Dix-neuf ans jour pour jour après avoir acquis, auprès de la société Revit, la maquette numérique dite BIM - pour « building information modeling », la multinationale basée à San Rafael (Californie) veut apporter ce nouveau service de modélisation à ses clients. A l'image de Bouygues qui construit déjà des bâtiments, des routes, des barrages et des centrales d'épuration, bref des infrastructures connectées à l'eau. « Le marché est énorme, car il n'y a pas encore assez de numérisation », poursuit Nicolas Mangon.

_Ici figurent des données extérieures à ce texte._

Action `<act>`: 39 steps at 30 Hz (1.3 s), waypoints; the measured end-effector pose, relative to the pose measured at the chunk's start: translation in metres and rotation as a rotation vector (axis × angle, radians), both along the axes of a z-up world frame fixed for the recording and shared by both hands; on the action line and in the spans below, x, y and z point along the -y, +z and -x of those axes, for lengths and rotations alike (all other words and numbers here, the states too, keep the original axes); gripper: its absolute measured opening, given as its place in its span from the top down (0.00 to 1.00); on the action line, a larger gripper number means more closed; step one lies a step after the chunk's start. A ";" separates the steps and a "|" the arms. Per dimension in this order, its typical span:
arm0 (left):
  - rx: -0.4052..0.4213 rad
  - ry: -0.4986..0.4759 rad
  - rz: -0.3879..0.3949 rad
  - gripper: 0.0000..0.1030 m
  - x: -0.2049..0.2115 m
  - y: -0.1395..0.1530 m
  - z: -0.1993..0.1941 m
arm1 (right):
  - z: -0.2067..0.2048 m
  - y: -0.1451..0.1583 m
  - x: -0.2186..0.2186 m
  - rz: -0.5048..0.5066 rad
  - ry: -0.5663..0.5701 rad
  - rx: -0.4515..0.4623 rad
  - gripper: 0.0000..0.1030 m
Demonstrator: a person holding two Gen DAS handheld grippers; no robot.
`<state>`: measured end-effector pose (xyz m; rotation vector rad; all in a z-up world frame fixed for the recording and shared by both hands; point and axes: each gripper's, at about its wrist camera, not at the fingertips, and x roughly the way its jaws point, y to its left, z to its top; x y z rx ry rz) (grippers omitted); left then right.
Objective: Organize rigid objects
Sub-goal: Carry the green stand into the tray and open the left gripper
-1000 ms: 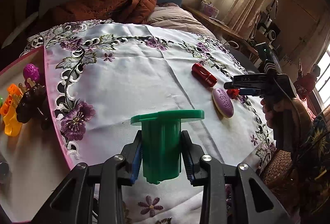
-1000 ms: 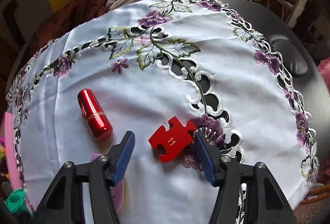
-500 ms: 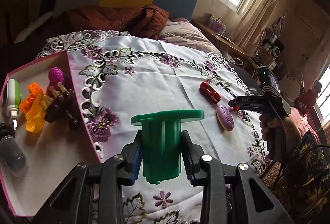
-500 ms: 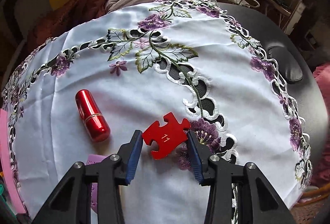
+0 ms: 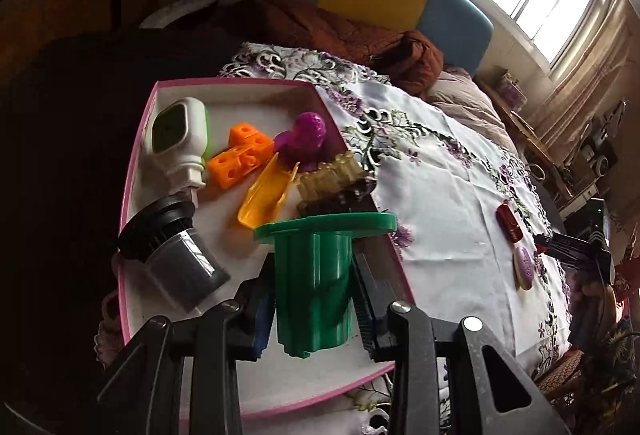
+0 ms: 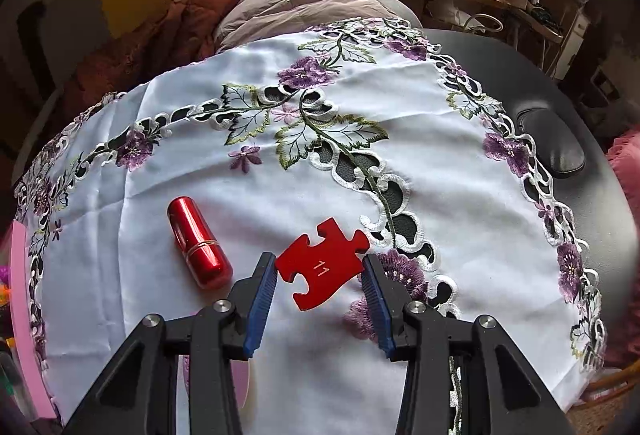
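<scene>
My left tool point(image 5: 314, 299) is clamped on the green flanged piece point(image 5: 316, 275), which I hold above the pink-rimmed tray point(image 5: 138, 139). In that tray lie an orange block point(image 5: 240, 159), a purple toy point(image 5: 304, 141), a yellow scoop point(image 5: 266, 197) and a dark jar point(image 5: 176, 255). My right tool point(image 6: 320, 299) has both pads against the red puzzle piece point(image 6: 322, 263), closed on it over the white tablecloth point(image 6: 360, 107). Just left of the piece lies a red lipstick tube point(image 6: 198, 241).
</scene>
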<state>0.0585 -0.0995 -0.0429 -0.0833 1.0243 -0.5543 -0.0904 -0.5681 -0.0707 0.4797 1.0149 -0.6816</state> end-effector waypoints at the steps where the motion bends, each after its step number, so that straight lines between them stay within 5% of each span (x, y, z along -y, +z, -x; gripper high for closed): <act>1: -0.006 -0.006 -0.008 0.67 0.002 -0.004 -0.004 | 0.000 0.000 0.000 0.000 0.000 0.002 0.57; 14: 0.049 0.045 -0.144 0.71 0.024 -0.021 -0.055 | 0.001 0.004 0.000 0.017 -0.004 0.016 0.57; 20: 0.057 0.075 -0.146 0.70 0.019 -0.022 -0.072 | 0.001 0.005 0.000 0.022 -0.006 0.023 0.57; 24: 0.045 0.088 -0.113 0.59 0.012 -0.017 -0.068 | 0.001 0.006 -0.001 0.024 -0.005 0.024 0.57; 39: 0.106 0.133 -0.115 0.58 -0.006 0.012 -0.020 | 0.001 0.010 -0.003 0.037 0.003 0.039 0.57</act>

Il ne croit pas si bien dire. Suez et Schneider Electric ont annoncé, le 25 mars 2021, la création d'une co-entreprise « du digital water » pour développer et commercialiser « une offre commune de solutions digitales innovantes pour la gestion du cycle de l'eau ».
D'après les données que le VP AEC d'Autodesk a en sa possession, entre les consommations des ménages, celles de l'agriculture et celles de l'industrie, près de 60% de l'eau est en outre gaspillée outre-Atlantique. « Entre l'eau qui est disponible et celle qui est utilisée, des quantités énormes sont perdues », insiste-t-il.